Ideally, mathematical expressions should be free from ambiguity. PEMDAS appears to remove this ambiguity. The problem is, one PEMDAS is counter-intuitive. The intuitive way to simplify an expression without parentheses is to evaluate every operation from left to right. Also PEMDAS neglects the important field properties of real numbers (See this enlightening Minute Physics video where the narrator argues that PEMDAS is “morally wrong”). Interestingly, the PEMDAS is mainly a North American construct which has been handed down to us by the Americans, much like democracy and basketball. You won’t find questions in the IMO involving long expressions where PEMDAS has to be applied. I have participated in local math olympiads in grade school and high school, and I do remember having to apply PEMDAS. I think I have also encountered PEMDAS problems in some entrance examinations.
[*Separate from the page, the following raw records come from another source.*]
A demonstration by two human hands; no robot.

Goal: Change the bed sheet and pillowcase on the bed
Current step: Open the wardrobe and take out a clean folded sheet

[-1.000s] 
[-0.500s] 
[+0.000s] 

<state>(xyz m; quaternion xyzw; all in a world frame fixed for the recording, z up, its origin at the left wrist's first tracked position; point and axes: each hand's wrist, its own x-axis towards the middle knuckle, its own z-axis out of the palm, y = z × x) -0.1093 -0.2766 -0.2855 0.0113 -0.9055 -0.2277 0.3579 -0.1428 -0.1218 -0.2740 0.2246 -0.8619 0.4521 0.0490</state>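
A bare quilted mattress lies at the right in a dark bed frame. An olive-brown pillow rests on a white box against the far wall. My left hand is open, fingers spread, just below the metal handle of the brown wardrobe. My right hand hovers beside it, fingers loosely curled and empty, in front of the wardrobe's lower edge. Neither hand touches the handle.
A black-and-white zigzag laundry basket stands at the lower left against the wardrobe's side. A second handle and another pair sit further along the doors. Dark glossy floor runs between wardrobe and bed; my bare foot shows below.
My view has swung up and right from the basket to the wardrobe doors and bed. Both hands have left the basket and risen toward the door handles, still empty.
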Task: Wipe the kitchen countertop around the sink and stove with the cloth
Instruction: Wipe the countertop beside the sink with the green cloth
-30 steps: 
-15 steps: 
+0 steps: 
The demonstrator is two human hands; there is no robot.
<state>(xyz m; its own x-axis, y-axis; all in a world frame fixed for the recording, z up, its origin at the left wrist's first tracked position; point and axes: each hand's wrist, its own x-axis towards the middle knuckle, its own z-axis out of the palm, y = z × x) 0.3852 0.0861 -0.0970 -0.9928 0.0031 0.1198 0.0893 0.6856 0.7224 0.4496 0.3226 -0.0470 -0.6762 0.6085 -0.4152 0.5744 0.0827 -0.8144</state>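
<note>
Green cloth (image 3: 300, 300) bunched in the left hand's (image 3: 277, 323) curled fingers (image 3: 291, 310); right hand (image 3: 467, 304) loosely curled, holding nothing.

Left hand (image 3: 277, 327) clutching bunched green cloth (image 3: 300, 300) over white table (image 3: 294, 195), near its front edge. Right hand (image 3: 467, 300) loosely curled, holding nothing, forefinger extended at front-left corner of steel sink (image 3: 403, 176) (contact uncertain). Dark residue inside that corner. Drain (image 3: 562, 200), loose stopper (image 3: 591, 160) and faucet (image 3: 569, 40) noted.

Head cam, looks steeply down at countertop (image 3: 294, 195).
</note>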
PEMDAS, however, is prone to being misunderstood – most students will have a problem with PEMDAS even if they know what the acronym stands for. The commonly neglected fact is that multiplication does not necessarily take priority over division – if multiplication and division occur in progression, the expression is evaluated from left to right. This is the same for addition and subtraction. Hence, with PEMDAS 4 – 4 + 3 – 2 is not 4 – 7 – 2.

The good thing is, one eventually neglects PEMDAS anyway as one learns more advanced mathematics in college. An engineering, accounting or science major will eventually get a sense of when an expression is ambiguous and will use parentheses when needed. I don’t think that the use of parentheses is too advanced to be taught to grade school students, and I believe that we should be teaching it instead of PEMDAS. If anything, PEMDAS exercises give students the impression that math is about making calculations and memorizing rules. There is really nothing dogmatic about PEMDAS, and that’s because because it is not derived from any of the axioms of real numbers. Not all applications and programming languages obey it. Any careful programmer would familiarize himself with the order of operations a particular language uses.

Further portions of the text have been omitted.